For the word "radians", copy every line of the material that includes it.
====
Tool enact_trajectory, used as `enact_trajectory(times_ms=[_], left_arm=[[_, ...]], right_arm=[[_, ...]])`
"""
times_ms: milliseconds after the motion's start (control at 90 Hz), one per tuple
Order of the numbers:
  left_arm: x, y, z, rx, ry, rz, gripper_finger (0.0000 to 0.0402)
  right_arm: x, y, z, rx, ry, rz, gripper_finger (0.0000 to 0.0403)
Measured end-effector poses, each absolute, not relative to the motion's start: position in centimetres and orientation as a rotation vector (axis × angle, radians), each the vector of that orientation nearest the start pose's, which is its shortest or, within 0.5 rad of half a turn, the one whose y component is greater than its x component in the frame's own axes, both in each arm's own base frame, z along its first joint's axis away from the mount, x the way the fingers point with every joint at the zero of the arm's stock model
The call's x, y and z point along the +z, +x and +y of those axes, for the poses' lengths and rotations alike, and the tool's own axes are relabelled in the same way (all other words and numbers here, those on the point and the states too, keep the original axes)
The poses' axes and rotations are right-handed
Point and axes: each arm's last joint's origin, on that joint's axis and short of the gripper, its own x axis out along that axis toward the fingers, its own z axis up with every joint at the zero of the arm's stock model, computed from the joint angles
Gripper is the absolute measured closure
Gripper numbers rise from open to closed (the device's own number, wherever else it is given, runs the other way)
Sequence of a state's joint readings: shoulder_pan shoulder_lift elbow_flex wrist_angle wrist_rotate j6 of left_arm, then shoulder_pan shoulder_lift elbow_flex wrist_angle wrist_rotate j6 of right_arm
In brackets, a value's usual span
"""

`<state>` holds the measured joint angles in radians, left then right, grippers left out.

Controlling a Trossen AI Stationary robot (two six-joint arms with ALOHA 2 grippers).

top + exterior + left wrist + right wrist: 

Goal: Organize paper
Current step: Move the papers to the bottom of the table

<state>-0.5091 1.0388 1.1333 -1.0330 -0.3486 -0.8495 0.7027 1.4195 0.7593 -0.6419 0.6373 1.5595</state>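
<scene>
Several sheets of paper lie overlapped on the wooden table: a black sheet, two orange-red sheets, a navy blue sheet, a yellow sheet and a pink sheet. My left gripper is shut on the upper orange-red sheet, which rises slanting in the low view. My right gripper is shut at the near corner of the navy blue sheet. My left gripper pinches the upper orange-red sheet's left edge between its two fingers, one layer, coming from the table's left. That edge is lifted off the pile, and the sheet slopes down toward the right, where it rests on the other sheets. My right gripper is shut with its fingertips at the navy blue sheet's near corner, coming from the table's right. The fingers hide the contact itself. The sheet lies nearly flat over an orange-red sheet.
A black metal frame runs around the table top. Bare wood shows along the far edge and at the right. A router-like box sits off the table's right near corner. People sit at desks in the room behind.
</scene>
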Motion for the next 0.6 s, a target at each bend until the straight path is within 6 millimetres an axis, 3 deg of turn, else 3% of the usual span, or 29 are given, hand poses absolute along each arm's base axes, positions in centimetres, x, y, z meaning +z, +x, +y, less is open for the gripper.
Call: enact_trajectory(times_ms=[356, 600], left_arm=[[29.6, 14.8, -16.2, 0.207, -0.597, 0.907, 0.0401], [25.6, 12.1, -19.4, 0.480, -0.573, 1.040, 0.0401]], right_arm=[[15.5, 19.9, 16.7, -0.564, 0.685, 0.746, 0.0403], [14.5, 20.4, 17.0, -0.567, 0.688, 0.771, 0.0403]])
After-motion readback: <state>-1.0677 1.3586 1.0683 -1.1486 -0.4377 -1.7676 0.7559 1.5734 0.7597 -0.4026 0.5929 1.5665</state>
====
__REPLY__
Measured end-effector poses, each absolute, not relative to the motion's start: position in centimetres and orientation as a rotation vector (axis × angle, radians), each the vector of that orientation nearest the start pose's, which is its shortest or, within 0.5 rad of half a turn, the one whose y component is greater than its x component in the frame's own axes, both in each arm's own base frame, z along its first joint's axis away from the mount, x the way the fingers point with every joint at the zero of the arm's stock model
`<state>` holds the measured joint angles in radians, left then right, grippers left out.

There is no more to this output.